Я направился к входу, но мне навстречу уже шел Сумерник. Из-за того, что ему опять пришлось наклониться, он чуть не протаранил меня головой.
— Я же говорил, что нет никакой еды, — начал он. — Где этот балбес?
— Там.
Мара была бледна. Поднятая рука, показывающая на дом, дрожала.
Сумерник нахмурился:
— Он что, не выходил?
Желудок мой перестал требовать еды и послушно принял упавшее в него сердце.
Мара замотала головой:
— Он там! Там! Не выходил!
— Как это не выходил, если в доме пусто?! — возмутился Сумерник и, как-то особенно горестно согнувшись, поплелся обратно.
— Они его убили! — взвизгнула Мара.
Я затаил дыхание. Почему-то подумалось: если не дышать и вообще ни о чем не думать, то все обернется хорошо. Из дверей вместе с Кириллом выйдет Чернов, а в руках он будет нести батон хлеба и упаковку колбасы. Я бы такую колбасу прямо от целого куска отламывал. Не стал бы искать нож.
Вернулся Сумерник. Один.
— Да нет там никого.
— Слава! — Мара с воплем кинулась к двери. Сумерник вовремя успел отпрыгнуть. Что-то внутри опять грохнуло. Я посмотрел на нехотя закрывающуюся дверь и пошел к окну. Если Чернов увидел еду в окно…
Так и есть! Как в телевизоре, все было хорошо видно: Чернов сидел за столом и жрал бутерброд. От голода у меня голова закружилась и на мгновение потемнело в глазах. Двоюродный отхлебнул прямо из бутылки ядовито-желтой жидкости и снова впился зубами в колбасу.
Мне так захотелось оказаться за этим столом и сначала дать Чернову в лоб, отнять бутерброд, а потом есть и есть, пока силы не закончатся, что я подался вперед, представив, что через секунду буду стоять рядом с двоюродным. Удар о стекло был настолько неожиданным, что я обиделся — чего оно меня не пускает?
Чернов удар услышал, перестал жевать.

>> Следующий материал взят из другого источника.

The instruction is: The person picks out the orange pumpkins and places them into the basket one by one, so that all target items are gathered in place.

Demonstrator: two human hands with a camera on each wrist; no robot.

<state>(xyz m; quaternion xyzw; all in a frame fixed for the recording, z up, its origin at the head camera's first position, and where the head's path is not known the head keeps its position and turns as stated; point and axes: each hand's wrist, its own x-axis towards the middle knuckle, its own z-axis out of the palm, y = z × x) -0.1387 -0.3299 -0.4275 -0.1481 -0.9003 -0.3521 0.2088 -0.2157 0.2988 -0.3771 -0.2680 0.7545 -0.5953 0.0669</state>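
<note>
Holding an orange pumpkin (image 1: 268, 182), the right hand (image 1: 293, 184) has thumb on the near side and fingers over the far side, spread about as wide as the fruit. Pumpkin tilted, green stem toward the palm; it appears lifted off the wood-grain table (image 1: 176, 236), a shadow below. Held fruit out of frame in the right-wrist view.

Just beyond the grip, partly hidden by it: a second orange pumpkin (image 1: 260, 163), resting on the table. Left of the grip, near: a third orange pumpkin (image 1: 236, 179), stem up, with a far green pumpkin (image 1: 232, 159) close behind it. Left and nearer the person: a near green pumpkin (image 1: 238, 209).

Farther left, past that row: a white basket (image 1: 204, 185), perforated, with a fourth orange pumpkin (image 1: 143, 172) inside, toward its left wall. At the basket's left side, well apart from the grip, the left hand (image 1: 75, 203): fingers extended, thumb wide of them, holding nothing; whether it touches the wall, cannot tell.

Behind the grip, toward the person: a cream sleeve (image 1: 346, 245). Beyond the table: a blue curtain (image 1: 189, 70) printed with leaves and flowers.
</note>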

Но посмотрел не в мою сторону — хоть я уже приготовился показать ему кулак, — а в стенку. Он там кого-то увидел, потому что отложил бутерброд, встал и вышел из зоны видимости.
Я опять подался вперед, чтобы сказать ему, пусть возьмет побольше еды. Но уперся носом в стекло. Плюнул на попытку попасть в комнату через окно и побежал к выходу.
На пороге стояла Мара. Вид растерянный.
— Там никого.
— Как же никого?! Да вот же! — Я показал в сторону окна, а сам обогнул недогадливую девчонку, чтобы заглянуть в комнату.
Ужас ледяной водой прокатился с затылка в пятки.
Стол был пуст. Прежде чем дверь закрылась, я успел заметить задравшийся деревянный заусенец на столешнице, скукоженный сухой листок. Как будто бы муха пролетела.
— Как же так? — пробормотал я.
Мне показалось, что в темном дальнем углу кто-то сидит. Ведьма? Прорисовывалась сквозь серость ее улыбка.
«Иди сюда», — позвали меня.
Попятившись, я чуть не рухнул с крыльца:
— Этого не может быть!
На ватных ногах подошел к окну.
Стол. Пустой. В углу сидит ведьма. Судя по всему — злая. Та, что не добрая. Добрых было две, злых осталась одна. Вот это она и есть. Улыбается.
От страха у меня зачесались мозги. До чертиков, до темноты в глазах захотелось оказаться в родной деревне. И пускай туча родственников. Пускай мама с дядькой ругаются за стенкой, пускай завтра контрольная по алгебре. Да хоть экзамен! Только бы не этот чертов лес.
А на столе перед ведьмой лежала книга. Я не сомневался, что знаю ее название.
— Хорошая книжка, — произнесла ведьма. — С детства мне нравилась.
Прямо какое-то вечное Глумово. И Парша с Поддыбьем. Что мы там еще проезжали?
— Так, — Сумерник закончил обход дома, — возвращаемся к машине. На месте во всем разберемся и найдем Славу.
— Никуда я не пойду, — замотала башкой Мара. — Слава! — вдруг рявкнула она, задрав голову.
Я вздрогнул. Очень уж демонично получилось. И тоже посмотрел наверх. Небо было серым. Впрочем, его особенно и не было видно за деревьями. Деревья эти качались. И скрипели. Или скрипело что-то другое. Но очень тоскливо. Зубы заломило.